Tourmalin's First Cheque, and How he Took It.
Fidelity Rewarded.—Love's Catechism.—Brain-fag.—A Timely Recollection.—The Experiment, and some Startling Results.—Question Time.—"Dear Friends."—A Compromise.
Peter Tourmalin's probation was at an end, and, what was more, he had come through the ordeal triumphantly. How he managed this, he scarcely knew; no doubt he was aided by the consciousness that the extra hours which he felt himself most liable to mis-spend had been placed beyond his disposal. At all events, when he met Sophia again, he had been able to convince her that her doubts of his constancy, even under the most trying conditions, were entirely undeserved. Now he was receiving his recompense: his engagement to Sophia was no longer conditional, but a recognised and irrevocable fact. It is superfluous to say that he was happy. Sophia had set herself to repair the deficiencies in his education and culture; she took him to scientific lectures and classical concerts, and made him read standard authors without skipping. He felt himself daily acquiring balance and seriousness, and an accurate habit of thought, and all the other qualities which Sophia wished him to cultivate.
Still, there were moments when he felt the need of halting and recovering his wind, so to speak, in the steep and toilsome climb to her superior mental level—times when he felt that his overtaxed brain absolutely required relaxation of some sort.
He felt this particularly one dreary morning, late in November, as he sat in his London chambers, staring with lack-lustre eyes at the letter he had that day received from his betrothed. For although they met nearly every day, she never allowed one to pass without a letter—no fond and foolish effusion, be it understood, but a kind of epistolary examination-paper, to test the progress he was making. This one contained some searching questions on Buckle's History of Civilisation, which he was expected to answer by return of post. He was not supposed to look at the book, though he had; and even then he felt himself scarcely better fitted to floor the tremendous posers devised by Sophia's unwearying care.

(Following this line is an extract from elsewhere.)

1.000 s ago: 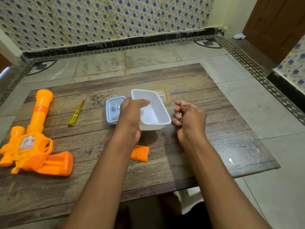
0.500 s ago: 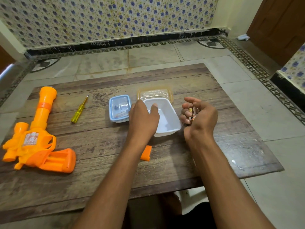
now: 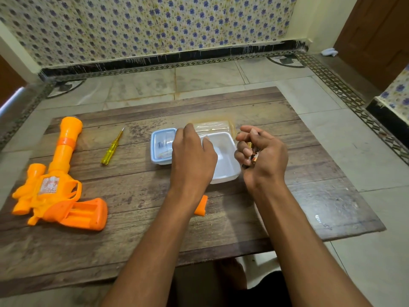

The day before, he had had "search-questions" in English poetry from Chaucer to Mr. Lewis Morris, which had thinned and whitened his hair; but this was, if possible, even worse.
He wished now that he had got up his Buckle more thoroughly during his voyage on the Boomerang—and, with the name, his arrangement with the Manager suddenly rose to his recollection. What had he done with that book of Time Cheques? If he could only get away, if but for a quarter of a hour—away from those sombre rooms, with their outlook on dingy housetops and a murky rhubarb-coloured sky,—if he could really exchange all that for the sunniness and warmth and delicious idleness which had once seemed so tedious, what a rest it would be! And would he not return after such an interlude with all his faculties invigorated, and better able to cope with the task he now found almost insuperable?
The first thing was to find the cheque-book, which did not take him long; though when he had found it, something made him pause before filling up a cheque. What if he had been made a fool of—if the Anglo-Australian Joint Stock Time Bank Limited never existed, or had suspended payment? But that was easily settled by presenting a cheque. Why should he not, just by way of experiment? His balance was intact as yet; he was never likely to need a little ready time more than he did just then. He would draw the minimum amount, fifteen minutes, and see how the system worked.
So, although he had little real confidence that anything would happen at all, he drew a cheque, and slipped it behind the frivolous and rather incorrect little ormolu clock upon his chimneypiece.
The result was instantaneous, and altogether beyond his expectations! The four walls of his room assumed the transparency of gauze for a second, before fading entirely away; the olive fog changed to translucent blue; there was a briny breath in the air, and he himself was leaning upon the rail at the forward end of the hurricane-deck of the Boomerang, which was riding with a slow and stately rise and fall over the heaving swell.
That was surprising enough; but more surprising still was the discovery that he was apparently engaged in close and confidential conversation with a lovely person in whom he distinctly recognised Miss Tyrrell.
"Yes, I forgive you, Mr. Tourmalin," she was saying, with an evident effort to suppress a certain agitation; "but indeed, indeed, you must never speak to me like that again!"
Now, as Peter was certainly not conscious of ever having spoken to her at all in his life, this was naturally a startling and even embarrassing beginning.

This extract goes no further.